NPU Single Image Test Tool

This page demostrates how to use NPU Single Image Test Tool for end-to-end accuracy validation on a single image or input file with OpenVINO™ Intermediate Representation (IR) of an AI model or a model in ONNX format.

Description

Single Image Test Tool is a C++ application that enables you to pass OpenVINO IR or ONNX model or pre-compiled blob and a single image or any other compatible file with the model inputs and get 2 sets of files with CPU outputs and NPU outputs that can be compared later or straight after the inference if -run_test option is passed.

The tool can be configured to perform various preprocessing methods and output comparison algorithms depending on the model topology and its output semantics. See the tool help message below for the details.

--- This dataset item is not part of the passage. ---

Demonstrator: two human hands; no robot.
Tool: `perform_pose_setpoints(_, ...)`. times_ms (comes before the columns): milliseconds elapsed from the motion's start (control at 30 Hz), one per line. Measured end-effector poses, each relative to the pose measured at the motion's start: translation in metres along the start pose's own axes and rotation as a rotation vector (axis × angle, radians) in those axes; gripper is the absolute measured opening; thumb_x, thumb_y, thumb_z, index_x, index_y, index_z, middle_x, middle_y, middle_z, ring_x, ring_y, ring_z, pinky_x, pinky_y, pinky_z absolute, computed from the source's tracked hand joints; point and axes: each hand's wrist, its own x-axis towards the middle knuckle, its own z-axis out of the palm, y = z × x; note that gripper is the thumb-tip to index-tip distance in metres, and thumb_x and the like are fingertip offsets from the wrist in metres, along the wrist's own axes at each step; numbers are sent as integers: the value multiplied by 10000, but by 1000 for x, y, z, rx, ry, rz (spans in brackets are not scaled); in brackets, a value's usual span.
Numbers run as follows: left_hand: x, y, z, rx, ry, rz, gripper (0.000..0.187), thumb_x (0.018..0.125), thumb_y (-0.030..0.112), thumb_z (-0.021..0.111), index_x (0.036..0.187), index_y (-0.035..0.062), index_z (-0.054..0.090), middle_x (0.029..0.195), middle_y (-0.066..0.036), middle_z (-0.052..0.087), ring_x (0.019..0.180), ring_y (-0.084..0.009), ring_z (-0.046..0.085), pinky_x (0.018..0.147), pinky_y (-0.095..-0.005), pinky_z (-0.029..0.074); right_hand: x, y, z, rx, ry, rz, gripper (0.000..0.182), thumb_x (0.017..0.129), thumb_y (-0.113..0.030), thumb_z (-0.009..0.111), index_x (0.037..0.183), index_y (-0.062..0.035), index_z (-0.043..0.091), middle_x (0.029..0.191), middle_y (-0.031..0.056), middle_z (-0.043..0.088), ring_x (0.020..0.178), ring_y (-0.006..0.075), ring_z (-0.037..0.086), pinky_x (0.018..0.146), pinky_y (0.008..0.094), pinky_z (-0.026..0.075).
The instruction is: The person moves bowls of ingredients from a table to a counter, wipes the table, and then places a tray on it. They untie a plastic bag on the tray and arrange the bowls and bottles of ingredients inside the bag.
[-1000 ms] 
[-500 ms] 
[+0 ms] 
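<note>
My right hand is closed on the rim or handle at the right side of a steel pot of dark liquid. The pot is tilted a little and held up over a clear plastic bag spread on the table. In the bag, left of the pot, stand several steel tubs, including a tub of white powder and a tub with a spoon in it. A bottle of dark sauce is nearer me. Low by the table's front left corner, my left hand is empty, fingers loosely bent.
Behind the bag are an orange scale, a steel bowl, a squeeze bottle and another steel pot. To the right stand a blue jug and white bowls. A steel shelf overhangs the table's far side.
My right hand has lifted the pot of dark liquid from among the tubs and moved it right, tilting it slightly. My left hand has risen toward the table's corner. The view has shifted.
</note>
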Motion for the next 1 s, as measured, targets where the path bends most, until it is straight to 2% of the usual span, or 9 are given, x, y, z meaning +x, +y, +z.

Using Single Image Test is not a basic approach to end-to-end validation or collecting release measures but is created for development CI checks and debugging. However, some methodologies might be useful if you're looking for examples of how to use NPU and preprocess data for the inference on NPU. If you're looking for the standard way of measuring accuracy please refer to Deep Learning accuracy validation framework.

How to build

Within NPU Plugin build

See How to build. If ENABLE_INTEL_NPU=ON is provided and OpenCV project is linked to the current cmake project, no additional steps are required for Single Image Test. It will be built unconditionally with every NPU Plugin build. It can be found in bin folder.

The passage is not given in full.